§ **EXERCISE**
Pull out every line from the listing that has the word "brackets".

- - - -

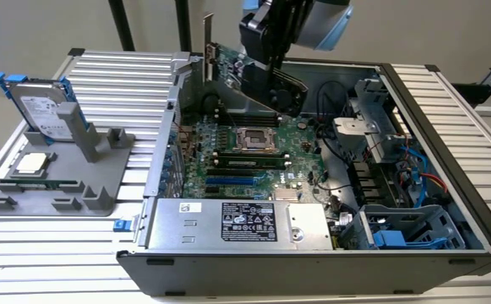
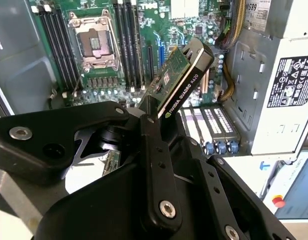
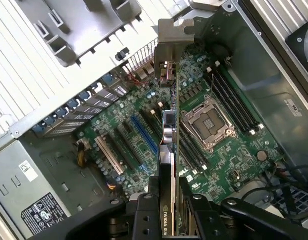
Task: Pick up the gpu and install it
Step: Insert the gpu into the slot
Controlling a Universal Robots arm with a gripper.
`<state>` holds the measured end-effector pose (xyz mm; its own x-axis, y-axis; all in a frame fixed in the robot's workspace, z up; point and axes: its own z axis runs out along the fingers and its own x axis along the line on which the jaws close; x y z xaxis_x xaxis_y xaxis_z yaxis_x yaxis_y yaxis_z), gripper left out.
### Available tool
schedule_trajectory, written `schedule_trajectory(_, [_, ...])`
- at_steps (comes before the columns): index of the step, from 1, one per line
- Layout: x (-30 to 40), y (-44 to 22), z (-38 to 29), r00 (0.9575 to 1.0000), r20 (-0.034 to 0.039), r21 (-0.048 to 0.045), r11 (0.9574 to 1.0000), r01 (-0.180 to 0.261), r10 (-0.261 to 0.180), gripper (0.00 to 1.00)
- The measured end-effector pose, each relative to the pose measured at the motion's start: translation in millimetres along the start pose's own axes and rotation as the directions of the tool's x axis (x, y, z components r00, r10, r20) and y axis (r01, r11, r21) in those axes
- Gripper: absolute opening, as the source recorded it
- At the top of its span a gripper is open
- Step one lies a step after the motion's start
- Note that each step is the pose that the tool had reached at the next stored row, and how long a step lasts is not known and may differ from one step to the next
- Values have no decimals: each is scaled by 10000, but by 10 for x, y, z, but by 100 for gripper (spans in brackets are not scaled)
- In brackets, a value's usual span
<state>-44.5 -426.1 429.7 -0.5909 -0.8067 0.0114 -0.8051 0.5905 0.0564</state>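
a: exterior view first. where's the gpu (image 1: pixel 238 71), the thin green card with black cooler and silver bracket?
b: hanging tilted above the green motherboard (image 1: pixel 262 155), inside the open grey metal computer case (image 1: pixel 448 126), beside the square processor socket (image 1: pixel 252 138).
a: and the black gripper (image 1: pixel 275 63)?
b: clamped on the gpu (image 2: pixel 181 82) (image 3: pixel 167 135). in both wrist views its fingers (image 2: pixel 156 150) press the card's two faces.

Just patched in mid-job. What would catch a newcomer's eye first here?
The gripper, shut on the gpu, holds the card tilted above the motherboard of the open computer case. At the exterior view's left, a hard drive with blue rails stands in a grey holder.
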Motion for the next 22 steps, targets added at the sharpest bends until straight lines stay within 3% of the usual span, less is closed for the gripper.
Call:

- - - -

§ **RESULT**
- Values have no decimals: each is scaled by 10000, but by 10 for x, y, z, but by 100 for gripper (spans in brackets are not scaled)
- In brackets, a value's usual span

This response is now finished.